Ils ont besoin, dès le début, de pouvoir concilier leur propre culture avec les exigences de la vie religieuse pour ne pas en faire simplement une juxtaposition. C’est ainsi que leurs questions devront être sincères et leurs formateurs y voir un souci de compréhension et un désir d’intégration. Pour que les jeunes puissent être capables ou en mesure de se confier, de s’ouvrir, ils ont besoin d’une présence de proximité et d’une attitude de compréhension moins encline au jugement.

Ce qui décourage les jeunes pourrait parfois être le soupçon avec lequel on interprète leur questionnement. Le manque de confiance qu’ils ressentent parfois comme un désaveu de leurs intentions et désirs de s’engager, eux aussi, comme religieux et missionnaires. C’est ainsi que Fernand Jette, alors Supérieur général, exhortait les Oblats en les invitant à croire à ceux qu’ils accueillent :

 Souvent nous manquons de foi. Nous manquons de foi dans les hommes et nous manquons de foi dans l’efficacité de la grâce de Dieu.(…) On construit quelqu’un dans la mesure où on l’aime, où on lui fait confiance… Douter de quelqu’un c’est commencer à le détruire. On n’ignore pas pour autant les limites d’un être. On sait qu’il y aura des échecs et des déceptions. Jésus en a connu plusieurs avec les Douze ; il en connaît avec nous… Cela ne doit jamais nous empêcher de faire confiance aux hommes. De plus faire confiance aux hommes c’est faire confiance à Dieu qui agit dans les hommes[1].

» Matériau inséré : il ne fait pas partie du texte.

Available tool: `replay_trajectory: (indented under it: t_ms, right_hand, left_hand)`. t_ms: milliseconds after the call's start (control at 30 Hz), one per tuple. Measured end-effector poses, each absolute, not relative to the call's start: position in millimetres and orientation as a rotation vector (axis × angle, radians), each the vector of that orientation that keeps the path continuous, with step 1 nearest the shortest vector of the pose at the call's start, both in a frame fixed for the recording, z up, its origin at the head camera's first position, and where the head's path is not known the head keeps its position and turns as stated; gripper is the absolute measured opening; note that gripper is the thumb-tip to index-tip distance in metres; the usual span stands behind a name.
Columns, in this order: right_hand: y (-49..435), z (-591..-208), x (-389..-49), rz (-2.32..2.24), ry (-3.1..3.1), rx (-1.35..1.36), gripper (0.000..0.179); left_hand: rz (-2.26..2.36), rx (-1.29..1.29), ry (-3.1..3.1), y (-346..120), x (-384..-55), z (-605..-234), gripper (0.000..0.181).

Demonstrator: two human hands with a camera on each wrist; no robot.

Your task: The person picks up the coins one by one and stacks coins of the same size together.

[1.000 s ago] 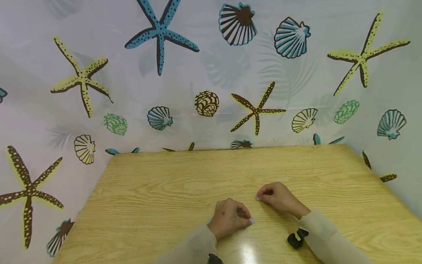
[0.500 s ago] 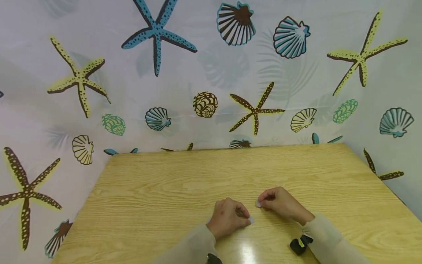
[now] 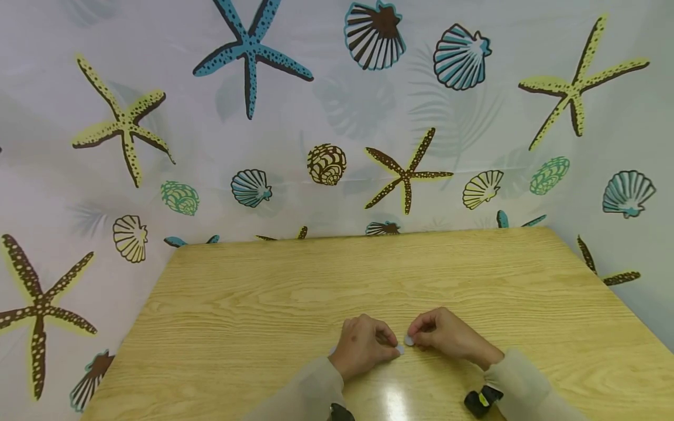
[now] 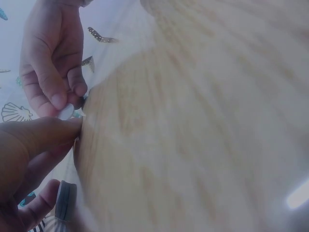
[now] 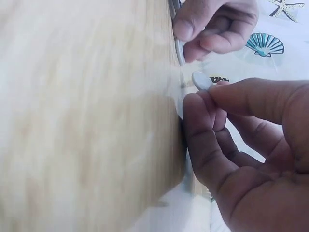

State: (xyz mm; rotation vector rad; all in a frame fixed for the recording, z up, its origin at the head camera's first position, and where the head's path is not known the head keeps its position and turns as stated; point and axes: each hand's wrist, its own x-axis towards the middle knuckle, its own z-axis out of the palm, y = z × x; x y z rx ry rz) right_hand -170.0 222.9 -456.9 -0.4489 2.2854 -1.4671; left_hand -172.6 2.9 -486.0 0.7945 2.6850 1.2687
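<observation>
My right hand pinches a small white disc between thumb and index finger, just above the table. In the right wrist view, the disc shows as a thin, round-edged piece at the fingertips. Close by on the left, my left hand pinches a flat pale grey piece against the tabletop; most of it is hidden. In the left wrist view, a round-edged grey object shows beyond a curled finger. Whether it belongs to the same piece, I cannot tell.
Both hands work over a light wooden table. A white cloth printed with starfish and shells hangs behind it and along both sides. A black camera is strapped at the right wrist.
My right hand has come nearer the body with the white disc, down towards the left fingertips. The left hand has hardly moved, and both hands keep their grip.
</observation>
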Motion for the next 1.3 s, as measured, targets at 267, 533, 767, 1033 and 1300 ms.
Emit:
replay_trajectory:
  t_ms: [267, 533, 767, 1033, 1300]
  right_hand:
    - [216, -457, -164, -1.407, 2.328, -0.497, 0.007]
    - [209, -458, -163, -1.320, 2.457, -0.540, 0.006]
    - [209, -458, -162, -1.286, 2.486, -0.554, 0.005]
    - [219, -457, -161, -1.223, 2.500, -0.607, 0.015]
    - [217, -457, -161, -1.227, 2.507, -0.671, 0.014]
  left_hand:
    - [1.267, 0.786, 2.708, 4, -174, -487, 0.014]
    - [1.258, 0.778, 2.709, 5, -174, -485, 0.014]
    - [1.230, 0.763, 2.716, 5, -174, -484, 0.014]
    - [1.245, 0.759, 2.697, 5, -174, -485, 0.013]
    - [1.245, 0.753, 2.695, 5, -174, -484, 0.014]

Nous avons dit plus haut que la vie communautaire constituait une des valeurs fondamentales de la vie religieuse puisqu’elle est un témoignage  de l’unité. Cette valeur de vie communautaire dans des traditions africaines est essentielle[2]. Elle s’exprime dans la conception de la famille où chacun trouve sa place et contribue à sa façon pour rendre vivante et enrichir celle-ci. Si la conception de la famille africaine peut servir de base à l’éducation de la vie communautaire, cette conception africaine devra être enrichie en allant au-delà des critères tribaux; car quand on parle famille en Afrique, on entend souvent sa famille ou son clan qui peut être élargi au niveau de la tribu et de certaines alliances.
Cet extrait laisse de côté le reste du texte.